Task brief –
Transcribe exactly every line from the one with "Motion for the" to the last line of the listing below, including both.
========
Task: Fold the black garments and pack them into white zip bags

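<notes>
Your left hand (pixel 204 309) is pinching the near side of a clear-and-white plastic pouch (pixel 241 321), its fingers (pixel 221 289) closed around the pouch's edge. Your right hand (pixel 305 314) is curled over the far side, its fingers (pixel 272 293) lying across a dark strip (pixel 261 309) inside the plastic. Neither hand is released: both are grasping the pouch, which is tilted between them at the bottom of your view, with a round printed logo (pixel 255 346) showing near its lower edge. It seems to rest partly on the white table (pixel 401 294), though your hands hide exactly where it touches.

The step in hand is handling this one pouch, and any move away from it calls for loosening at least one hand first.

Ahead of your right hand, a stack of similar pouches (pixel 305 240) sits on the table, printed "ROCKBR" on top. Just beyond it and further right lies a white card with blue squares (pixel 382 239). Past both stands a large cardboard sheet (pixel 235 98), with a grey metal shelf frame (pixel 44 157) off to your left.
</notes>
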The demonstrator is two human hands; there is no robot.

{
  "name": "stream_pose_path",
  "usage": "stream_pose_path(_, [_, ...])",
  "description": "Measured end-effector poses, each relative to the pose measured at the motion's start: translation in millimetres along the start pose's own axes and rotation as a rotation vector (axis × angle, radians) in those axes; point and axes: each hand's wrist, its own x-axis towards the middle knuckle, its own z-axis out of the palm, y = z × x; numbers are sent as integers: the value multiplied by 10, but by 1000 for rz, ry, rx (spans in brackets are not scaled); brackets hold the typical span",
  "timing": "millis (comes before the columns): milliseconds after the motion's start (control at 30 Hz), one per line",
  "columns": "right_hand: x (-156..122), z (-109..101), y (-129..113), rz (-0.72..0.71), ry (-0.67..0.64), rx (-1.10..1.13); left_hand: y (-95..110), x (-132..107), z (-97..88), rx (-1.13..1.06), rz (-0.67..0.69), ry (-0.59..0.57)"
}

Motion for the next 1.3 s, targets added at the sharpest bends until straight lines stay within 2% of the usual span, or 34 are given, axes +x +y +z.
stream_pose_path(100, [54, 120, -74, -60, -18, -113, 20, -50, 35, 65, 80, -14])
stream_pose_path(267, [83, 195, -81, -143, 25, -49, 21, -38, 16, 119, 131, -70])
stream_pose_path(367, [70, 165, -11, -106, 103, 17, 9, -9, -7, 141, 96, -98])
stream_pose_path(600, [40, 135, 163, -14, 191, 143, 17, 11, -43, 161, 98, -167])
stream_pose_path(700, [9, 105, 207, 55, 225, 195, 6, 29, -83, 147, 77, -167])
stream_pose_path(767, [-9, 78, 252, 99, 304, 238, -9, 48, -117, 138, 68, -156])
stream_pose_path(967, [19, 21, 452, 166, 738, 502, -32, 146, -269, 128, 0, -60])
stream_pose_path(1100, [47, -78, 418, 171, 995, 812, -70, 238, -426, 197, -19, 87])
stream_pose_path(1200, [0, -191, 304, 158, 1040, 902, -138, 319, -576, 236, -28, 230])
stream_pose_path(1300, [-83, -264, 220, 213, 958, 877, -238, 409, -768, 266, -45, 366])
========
Response –
Motion for the next 1.3 s, targets added at the sharpest bends until straight lines stay within 2% of the usual span, or 34 are given, axes +x +y +z.
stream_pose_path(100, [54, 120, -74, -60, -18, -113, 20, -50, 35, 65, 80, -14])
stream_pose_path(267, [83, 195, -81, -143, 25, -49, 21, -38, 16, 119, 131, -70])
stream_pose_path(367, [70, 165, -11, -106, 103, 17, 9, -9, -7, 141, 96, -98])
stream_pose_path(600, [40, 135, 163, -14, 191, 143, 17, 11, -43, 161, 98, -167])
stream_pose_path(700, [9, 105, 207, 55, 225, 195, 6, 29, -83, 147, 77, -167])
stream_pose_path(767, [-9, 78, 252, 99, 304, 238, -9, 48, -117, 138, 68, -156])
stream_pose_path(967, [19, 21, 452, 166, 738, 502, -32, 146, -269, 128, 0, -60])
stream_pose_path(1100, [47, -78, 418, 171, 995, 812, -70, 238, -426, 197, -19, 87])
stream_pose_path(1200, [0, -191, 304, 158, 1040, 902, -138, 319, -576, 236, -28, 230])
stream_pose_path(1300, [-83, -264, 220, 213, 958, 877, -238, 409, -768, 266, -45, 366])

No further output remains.